=== PROBLEM DESCRIPTION ===
Please output exactly the lines of the material from the first through the line containing "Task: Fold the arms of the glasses", and nothing more.
######
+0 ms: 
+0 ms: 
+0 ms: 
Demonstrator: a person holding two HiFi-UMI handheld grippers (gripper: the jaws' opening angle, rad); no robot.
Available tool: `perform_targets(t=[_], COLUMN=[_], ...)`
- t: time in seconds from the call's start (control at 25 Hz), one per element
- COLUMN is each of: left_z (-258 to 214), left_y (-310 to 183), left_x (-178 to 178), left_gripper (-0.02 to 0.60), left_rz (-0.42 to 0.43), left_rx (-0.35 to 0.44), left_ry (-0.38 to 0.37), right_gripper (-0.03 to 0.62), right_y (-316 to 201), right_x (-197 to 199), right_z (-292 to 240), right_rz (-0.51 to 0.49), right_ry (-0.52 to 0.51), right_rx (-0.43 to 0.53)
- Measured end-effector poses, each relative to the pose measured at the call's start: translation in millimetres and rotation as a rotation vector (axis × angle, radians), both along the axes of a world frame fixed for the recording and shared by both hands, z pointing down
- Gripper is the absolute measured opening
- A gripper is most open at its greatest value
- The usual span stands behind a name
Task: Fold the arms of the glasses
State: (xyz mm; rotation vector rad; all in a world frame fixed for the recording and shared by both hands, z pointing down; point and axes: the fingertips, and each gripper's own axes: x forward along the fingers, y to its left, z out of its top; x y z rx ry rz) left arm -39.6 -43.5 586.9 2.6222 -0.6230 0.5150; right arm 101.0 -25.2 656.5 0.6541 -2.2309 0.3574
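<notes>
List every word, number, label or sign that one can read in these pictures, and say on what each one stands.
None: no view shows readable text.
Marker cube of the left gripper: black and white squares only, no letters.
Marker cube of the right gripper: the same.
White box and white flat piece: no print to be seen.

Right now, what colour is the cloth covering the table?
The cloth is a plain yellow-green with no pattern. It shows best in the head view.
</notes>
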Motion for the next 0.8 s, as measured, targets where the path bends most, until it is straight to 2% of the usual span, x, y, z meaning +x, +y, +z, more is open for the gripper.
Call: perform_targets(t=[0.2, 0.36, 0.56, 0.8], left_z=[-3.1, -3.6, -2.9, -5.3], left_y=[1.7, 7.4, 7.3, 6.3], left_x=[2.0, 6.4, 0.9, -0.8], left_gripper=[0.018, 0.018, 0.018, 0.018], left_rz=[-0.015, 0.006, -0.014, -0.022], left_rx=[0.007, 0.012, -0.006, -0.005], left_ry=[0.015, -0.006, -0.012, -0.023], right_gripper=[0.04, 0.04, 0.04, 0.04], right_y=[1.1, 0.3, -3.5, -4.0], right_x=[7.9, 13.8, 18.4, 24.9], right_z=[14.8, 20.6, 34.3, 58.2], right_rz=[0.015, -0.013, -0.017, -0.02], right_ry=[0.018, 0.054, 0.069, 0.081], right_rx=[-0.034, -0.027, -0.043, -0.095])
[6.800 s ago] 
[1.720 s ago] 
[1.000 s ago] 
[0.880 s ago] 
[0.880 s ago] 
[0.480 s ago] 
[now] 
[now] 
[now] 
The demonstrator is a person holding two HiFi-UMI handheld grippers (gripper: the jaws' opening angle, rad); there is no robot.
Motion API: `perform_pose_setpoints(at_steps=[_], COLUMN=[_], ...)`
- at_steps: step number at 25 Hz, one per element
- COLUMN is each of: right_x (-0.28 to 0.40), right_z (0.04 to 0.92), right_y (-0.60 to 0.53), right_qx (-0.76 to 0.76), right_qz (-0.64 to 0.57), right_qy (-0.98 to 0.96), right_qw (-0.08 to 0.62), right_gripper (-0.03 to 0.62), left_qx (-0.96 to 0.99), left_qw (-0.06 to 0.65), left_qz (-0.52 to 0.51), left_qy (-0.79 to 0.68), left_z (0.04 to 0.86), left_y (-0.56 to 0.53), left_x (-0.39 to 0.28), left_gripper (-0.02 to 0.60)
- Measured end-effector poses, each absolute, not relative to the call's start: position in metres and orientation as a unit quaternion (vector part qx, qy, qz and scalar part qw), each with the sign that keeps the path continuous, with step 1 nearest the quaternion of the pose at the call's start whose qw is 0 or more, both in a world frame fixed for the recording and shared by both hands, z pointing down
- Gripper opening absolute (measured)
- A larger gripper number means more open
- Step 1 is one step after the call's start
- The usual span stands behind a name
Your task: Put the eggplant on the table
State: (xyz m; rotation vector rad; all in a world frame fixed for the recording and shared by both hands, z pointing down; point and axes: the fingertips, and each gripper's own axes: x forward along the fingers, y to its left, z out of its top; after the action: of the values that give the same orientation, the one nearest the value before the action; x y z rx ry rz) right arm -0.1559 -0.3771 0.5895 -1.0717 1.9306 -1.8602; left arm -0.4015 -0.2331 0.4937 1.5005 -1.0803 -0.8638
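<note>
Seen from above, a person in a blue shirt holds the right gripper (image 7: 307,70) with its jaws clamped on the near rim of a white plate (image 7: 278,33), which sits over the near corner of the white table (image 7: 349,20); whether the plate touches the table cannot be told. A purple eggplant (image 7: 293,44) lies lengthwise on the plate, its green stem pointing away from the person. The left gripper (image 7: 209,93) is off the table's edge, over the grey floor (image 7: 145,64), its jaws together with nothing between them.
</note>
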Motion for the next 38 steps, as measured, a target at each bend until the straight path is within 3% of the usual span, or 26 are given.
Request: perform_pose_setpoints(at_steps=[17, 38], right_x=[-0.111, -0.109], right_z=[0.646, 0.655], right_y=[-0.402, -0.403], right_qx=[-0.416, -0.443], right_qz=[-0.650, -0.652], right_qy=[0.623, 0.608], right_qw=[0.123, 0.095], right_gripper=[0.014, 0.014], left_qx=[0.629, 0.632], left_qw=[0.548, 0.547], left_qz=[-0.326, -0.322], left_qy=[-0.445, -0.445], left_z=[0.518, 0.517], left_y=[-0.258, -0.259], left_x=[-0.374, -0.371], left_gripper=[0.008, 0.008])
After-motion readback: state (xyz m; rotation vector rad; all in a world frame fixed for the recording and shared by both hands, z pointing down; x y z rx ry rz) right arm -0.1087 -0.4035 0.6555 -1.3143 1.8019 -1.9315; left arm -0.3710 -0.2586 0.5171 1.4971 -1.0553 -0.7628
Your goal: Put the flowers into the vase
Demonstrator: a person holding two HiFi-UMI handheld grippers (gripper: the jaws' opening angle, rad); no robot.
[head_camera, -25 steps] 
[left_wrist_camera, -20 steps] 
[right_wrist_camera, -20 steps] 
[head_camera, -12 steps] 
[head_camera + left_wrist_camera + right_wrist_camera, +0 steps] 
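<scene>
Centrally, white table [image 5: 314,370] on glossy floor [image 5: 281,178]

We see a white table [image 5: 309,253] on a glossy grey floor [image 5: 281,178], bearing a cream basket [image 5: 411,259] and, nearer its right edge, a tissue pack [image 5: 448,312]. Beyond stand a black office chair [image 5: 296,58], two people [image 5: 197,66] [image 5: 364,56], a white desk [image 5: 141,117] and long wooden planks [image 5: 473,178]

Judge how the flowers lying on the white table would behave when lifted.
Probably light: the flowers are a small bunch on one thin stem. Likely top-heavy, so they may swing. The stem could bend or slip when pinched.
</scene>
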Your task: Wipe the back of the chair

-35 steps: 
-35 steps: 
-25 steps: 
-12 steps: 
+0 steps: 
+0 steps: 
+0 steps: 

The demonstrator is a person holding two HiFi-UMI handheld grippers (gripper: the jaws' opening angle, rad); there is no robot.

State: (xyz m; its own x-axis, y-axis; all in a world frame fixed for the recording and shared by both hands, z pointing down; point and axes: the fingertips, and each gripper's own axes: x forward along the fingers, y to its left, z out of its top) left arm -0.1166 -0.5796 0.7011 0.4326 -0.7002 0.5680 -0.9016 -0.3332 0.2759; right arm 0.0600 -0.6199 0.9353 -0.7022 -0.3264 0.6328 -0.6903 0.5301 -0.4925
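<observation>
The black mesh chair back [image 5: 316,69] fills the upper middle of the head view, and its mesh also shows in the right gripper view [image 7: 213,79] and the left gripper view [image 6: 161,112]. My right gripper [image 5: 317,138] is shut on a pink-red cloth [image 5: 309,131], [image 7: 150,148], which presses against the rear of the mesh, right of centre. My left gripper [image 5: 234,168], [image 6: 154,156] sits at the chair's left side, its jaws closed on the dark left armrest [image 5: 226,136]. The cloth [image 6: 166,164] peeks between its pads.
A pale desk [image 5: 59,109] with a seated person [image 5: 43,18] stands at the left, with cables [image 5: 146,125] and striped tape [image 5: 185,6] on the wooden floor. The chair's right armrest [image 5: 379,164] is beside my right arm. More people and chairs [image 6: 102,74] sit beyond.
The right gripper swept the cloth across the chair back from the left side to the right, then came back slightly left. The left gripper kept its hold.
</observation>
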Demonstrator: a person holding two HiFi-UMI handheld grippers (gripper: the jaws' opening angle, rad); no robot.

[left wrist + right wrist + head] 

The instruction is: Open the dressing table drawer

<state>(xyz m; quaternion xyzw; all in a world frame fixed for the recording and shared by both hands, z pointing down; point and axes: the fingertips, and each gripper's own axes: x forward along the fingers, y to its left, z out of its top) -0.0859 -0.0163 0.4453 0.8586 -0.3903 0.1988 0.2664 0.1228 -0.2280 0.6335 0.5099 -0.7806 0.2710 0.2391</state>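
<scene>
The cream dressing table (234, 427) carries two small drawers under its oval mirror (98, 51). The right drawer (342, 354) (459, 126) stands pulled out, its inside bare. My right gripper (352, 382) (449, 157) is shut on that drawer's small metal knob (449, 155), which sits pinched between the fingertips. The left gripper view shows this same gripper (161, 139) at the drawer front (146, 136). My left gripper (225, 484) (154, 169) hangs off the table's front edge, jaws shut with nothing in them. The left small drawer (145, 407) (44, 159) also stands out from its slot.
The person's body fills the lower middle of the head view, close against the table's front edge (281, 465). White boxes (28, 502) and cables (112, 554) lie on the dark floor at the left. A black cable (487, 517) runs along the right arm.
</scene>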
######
=== ANSWER BOX ===
+0 ms: 
+0 ms: 
+0 ms: 
Demonstrator: a person holding two HiFi-UMI handheld grippers (gripper: the jaws' opening angle, rad); no robot.
Available tool: `perform_targets(t=[_], COLUMN=[_], ...)`
- t: time in seconds from the call's start (control at 25 Hz), one per element
- COLUMN is each of: left_z (-258 to 214), left_y (-310 to 183), left_x (-178 to 178), left_gripper (-0.02 to 0.60), left_rz (-0.42 to 0.43), left_rx (-0.35 to 0.44), left_ry (-0.38 to 0.37), right_gripper (-0.03 to 0.62), right_y (-316 to 201), right_x (-197 to 199), right_z (-292 to 240), right_rz (-0.51 to 0.49), right_ry (-0.52 to 0.51), right_rx (-0.43 to 0.53)
- Measured end-effector poses, each relative to the pose measured at the call's start: translation in millimetres and rotation as a rotation vector (axis × angle, radians), both along the axes of a world frame fixed for the recording and shared by both hands, z pointing down
- Gripper is the absolute measured opening
- A gripper is most open at its greatest value
- The usual span stands behind a name
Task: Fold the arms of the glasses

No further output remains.